__What you should do__: Starting at the first line of the data and ending at the line with "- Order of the", copy each line exactly. Include both of those lines, but no pictures.

__Data listing__:
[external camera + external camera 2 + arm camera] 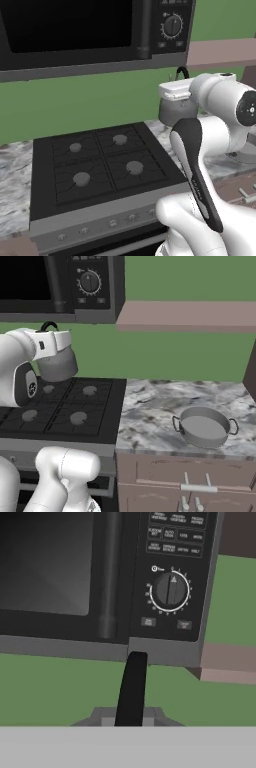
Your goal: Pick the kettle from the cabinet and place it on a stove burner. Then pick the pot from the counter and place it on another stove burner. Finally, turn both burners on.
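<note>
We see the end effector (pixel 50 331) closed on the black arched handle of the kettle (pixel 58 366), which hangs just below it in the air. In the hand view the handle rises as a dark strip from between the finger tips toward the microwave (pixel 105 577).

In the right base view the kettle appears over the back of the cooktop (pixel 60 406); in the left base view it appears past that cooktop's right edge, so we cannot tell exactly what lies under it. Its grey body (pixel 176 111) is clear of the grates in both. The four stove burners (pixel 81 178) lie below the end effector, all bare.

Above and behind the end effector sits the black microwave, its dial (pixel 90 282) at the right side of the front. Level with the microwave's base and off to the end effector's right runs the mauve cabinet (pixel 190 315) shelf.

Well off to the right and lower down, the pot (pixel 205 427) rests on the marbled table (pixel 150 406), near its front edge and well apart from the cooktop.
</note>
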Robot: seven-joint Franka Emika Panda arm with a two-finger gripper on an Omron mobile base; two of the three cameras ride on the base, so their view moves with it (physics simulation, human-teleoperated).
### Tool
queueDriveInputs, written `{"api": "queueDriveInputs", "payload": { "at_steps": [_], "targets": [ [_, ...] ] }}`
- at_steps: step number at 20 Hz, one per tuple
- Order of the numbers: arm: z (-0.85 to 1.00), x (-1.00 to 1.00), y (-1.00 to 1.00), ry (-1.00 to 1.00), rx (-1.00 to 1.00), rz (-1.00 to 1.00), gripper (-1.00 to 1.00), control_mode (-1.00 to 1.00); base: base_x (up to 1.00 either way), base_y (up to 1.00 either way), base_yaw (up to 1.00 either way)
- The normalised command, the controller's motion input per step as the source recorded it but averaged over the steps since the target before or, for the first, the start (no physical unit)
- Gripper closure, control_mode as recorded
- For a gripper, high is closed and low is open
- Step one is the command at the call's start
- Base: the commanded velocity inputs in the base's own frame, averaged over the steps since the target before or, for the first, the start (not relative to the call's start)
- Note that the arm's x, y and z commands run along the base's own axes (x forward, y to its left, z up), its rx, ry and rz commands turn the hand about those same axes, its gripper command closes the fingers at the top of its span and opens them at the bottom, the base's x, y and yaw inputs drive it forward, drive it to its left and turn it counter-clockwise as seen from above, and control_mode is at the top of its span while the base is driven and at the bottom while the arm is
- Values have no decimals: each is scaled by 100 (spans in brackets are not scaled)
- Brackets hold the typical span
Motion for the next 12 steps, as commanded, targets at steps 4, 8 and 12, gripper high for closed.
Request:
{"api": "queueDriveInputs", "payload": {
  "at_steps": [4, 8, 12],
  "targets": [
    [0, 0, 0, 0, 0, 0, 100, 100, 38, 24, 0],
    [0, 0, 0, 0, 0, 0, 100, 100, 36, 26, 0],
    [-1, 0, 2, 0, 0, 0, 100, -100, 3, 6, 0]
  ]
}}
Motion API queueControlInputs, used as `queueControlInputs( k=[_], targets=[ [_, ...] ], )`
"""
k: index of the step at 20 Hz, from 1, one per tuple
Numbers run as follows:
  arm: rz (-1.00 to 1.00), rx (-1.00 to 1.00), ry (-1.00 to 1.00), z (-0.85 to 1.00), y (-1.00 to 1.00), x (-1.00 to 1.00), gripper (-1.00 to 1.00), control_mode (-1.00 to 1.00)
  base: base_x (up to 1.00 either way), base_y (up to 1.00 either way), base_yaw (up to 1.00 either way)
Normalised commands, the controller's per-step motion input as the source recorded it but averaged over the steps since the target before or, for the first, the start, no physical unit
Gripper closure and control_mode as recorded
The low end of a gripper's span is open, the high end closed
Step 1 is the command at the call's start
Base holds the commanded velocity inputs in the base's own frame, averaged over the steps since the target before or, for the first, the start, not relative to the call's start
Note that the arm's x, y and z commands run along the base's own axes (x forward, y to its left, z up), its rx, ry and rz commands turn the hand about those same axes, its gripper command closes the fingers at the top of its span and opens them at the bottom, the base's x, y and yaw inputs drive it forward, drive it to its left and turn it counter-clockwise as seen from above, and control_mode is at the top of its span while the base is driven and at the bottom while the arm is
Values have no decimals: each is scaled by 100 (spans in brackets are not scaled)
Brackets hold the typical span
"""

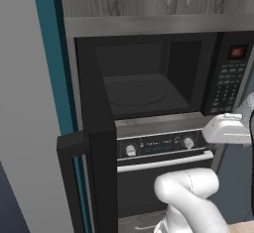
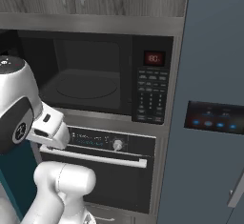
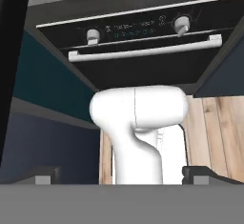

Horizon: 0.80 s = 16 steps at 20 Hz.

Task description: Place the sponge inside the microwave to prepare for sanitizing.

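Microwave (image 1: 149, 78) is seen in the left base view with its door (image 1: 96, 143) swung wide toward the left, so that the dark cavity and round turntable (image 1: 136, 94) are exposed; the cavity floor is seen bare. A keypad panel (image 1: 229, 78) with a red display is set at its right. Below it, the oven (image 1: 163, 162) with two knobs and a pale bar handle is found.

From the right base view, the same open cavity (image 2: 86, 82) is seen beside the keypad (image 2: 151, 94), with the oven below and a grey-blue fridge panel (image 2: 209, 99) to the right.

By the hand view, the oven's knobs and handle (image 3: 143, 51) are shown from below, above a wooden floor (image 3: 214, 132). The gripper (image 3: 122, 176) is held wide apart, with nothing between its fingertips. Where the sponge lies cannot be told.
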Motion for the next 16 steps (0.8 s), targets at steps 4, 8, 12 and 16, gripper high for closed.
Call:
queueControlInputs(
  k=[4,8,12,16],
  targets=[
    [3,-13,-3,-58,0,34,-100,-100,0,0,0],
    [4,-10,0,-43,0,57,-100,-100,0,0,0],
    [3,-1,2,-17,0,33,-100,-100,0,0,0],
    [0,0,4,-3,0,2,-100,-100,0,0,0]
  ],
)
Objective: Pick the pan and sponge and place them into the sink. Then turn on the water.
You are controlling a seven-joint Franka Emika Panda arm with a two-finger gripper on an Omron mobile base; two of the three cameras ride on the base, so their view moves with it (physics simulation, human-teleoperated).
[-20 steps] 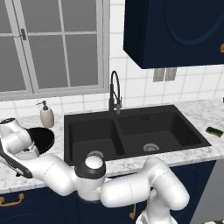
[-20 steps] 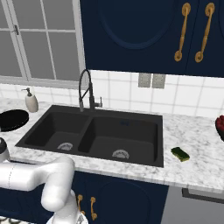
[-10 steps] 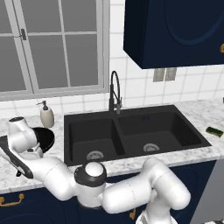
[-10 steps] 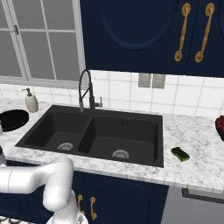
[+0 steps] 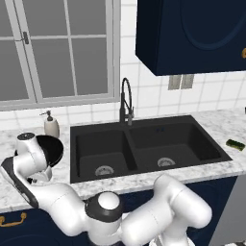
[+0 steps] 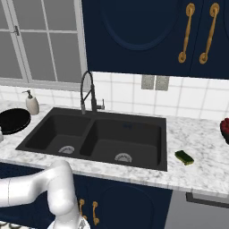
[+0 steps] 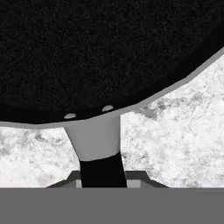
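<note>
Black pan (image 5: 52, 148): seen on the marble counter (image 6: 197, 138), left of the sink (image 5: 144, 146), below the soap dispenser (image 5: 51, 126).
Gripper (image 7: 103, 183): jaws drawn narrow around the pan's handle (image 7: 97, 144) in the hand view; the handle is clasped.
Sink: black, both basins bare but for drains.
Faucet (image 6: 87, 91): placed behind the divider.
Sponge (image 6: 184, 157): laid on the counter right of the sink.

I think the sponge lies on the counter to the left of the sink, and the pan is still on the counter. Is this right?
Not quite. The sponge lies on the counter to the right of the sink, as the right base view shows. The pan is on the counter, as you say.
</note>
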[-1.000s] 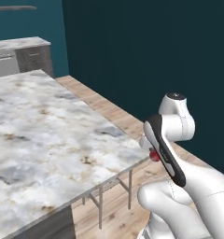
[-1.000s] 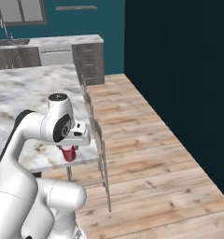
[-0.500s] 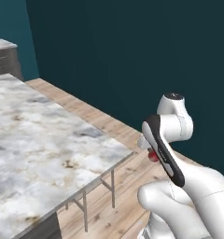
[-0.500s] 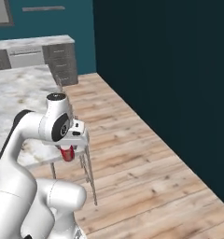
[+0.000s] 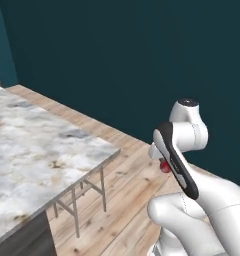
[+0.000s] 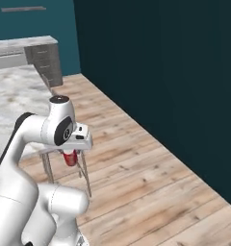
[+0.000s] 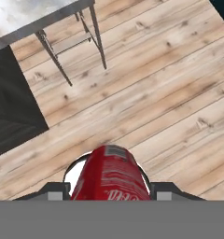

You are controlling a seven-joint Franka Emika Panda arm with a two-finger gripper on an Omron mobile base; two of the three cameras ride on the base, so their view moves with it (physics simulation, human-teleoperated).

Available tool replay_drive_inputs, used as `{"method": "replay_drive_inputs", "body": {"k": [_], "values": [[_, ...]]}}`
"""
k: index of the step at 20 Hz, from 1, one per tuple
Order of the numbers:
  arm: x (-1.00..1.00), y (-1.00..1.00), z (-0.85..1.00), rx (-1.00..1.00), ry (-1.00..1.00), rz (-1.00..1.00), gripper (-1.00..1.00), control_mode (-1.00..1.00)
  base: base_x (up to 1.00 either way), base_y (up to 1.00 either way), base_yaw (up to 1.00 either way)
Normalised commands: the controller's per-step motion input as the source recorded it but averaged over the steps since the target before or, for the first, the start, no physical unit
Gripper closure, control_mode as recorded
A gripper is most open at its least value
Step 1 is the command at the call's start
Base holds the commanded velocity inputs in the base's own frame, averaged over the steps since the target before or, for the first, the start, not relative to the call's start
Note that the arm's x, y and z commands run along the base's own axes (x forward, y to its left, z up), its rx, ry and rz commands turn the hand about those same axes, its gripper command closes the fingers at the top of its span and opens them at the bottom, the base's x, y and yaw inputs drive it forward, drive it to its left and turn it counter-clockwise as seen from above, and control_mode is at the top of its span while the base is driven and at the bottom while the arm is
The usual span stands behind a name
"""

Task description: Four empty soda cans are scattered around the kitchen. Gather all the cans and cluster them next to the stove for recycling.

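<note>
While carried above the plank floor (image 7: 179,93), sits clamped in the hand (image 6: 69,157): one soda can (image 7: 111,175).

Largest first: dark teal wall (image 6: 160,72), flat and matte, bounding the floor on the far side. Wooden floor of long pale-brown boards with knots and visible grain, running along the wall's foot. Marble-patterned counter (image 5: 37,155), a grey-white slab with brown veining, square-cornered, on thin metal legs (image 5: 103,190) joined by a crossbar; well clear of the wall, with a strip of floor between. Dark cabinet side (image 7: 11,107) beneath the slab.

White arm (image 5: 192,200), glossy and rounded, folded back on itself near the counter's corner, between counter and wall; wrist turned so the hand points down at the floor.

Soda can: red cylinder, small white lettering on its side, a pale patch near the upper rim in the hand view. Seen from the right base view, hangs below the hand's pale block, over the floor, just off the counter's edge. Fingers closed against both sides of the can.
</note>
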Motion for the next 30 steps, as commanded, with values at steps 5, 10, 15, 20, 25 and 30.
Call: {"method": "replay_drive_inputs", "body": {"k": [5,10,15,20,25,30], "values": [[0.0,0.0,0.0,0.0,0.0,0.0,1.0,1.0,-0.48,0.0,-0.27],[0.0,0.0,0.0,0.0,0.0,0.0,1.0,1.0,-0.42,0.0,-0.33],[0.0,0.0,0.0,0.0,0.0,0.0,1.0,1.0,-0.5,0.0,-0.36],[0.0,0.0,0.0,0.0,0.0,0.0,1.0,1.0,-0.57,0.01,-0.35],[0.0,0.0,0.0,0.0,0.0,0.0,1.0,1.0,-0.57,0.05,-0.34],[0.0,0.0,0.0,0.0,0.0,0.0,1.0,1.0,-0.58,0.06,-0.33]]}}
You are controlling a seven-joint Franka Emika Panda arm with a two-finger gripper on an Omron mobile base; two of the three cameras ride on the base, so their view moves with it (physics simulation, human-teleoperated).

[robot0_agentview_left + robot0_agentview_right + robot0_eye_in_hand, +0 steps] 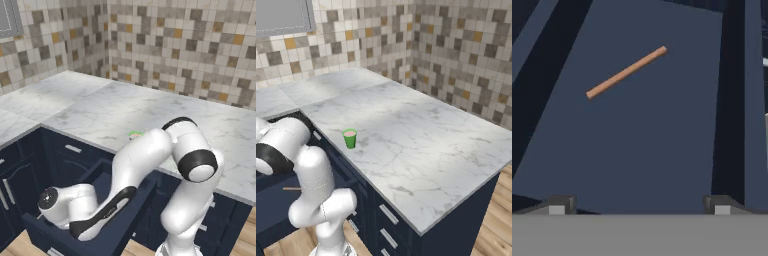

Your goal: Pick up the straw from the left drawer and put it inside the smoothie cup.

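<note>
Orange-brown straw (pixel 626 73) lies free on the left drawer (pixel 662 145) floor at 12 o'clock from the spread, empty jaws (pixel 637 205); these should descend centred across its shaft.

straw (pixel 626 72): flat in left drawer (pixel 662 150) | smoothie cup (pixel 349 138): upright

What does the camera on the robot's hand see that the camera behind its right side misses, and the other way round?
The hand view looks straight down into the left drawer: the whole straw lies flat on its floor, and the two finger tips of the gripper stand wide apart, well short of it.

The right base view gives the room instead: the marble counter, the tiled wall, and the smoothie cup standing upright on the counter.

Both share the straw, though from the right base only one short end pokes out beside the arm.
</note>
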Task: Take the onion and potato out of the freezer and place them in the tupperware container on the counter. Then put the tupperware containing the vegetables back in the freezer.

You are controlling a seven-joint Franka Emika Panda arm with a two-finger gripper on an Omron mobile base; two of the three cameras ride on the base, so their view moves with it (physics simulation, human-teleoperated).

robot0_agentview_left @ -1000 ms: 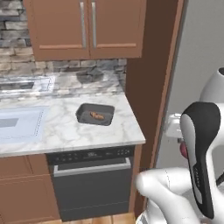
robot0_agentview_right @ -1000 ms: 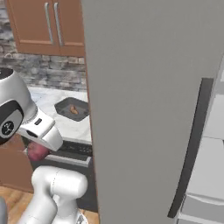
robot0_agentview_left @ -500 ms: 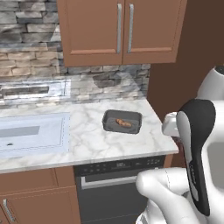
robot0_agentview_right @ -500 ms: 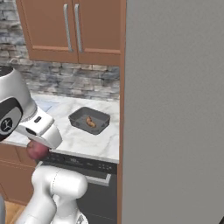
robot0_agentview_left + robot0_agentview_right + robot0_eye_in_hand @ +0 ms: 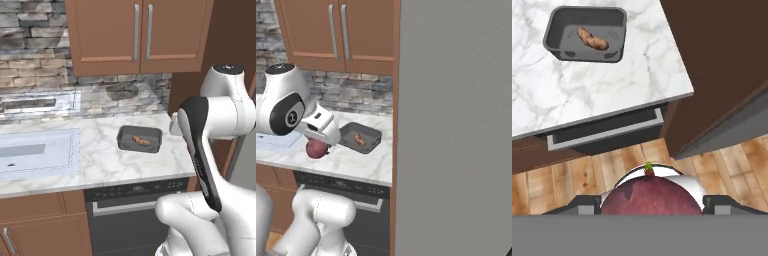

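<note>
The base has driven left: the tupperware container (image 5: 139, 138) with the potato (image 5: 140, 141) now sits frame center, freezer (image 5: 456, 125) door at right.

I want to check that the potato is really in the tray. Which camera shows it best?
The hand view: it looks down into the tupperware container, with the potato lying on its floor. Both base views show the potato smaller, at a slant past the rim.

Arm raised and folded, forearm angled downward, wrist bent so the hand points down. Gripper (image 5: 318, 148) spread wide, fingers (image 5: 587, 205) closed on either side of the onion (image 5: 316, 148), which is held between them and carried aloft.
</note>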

__Worked solution__:
[external camera + external camera 2 + arm camera] 
Your goal: Pick the kettle from the cabinet and place it on a stove burner. Then pick the pot from the counter and place it on another stove burner. Finally, turn both burners on.
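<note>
We see the end effector (pixel 50 331) closed on the black arched handle of the kettle (pixel 58 366), which hangs just below it in the air. In the hand view the handle rises as a dark strip from between the finger tips toward the microwave (pixel 105 577).

In the right base view the kettle appears over the back of the cooktop (pixel 60 406); in the left base view it appears past that cooktop's right edge, so we cannot tell exactly what lies under it. Its grey body (pixel 176 111) is clear of the grates in both. The four stove burners (pixel 81 178) lie below the end effector, all bare.

Above and behind the end effector sits the black microwave, its dial (pixel 90 282) at the right side of the front. Level with the microwave's base and off to the end effector's right runs the mauve cabinet (pixel 190 315) shelf.

Well off to the right and lower down, the pot (pixel 205 427) rests on the marbled table (pixel 150 406), near its front edge and well apart from the cooktop.
</note>
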Robot: seven-joint Franka Emika Panda arm with a two-finger gripper on an Omron mobile base; two of the three cameras ride on the base, so their view moves with it (physics simulation, human-teleoperated).
### Tool
queueDriveInputs, written `{"api": "queueDriveInputs", "payload": { "at_steps": [_], "targets": [ [_, ...] ] }}`
- at_steps: step number at 20 Hz, one per tuple
- Order of the numbers: arm: z (-0.85 to 1.00), x (-1.00 to 1.00), y (-1.00 to 1.00), ry (-1.00 to 1.00), rx (-1.00 to 1.00), rz (-1.00 to 1.00), gripper (-1.00 to 1.00), control_mode (-1.00 to 1.00); base: base_x (up to 1.00 either way), base_y (up to 1.00 either way), base_yaw (up to 1.00 either way)

The complete answer has been presented.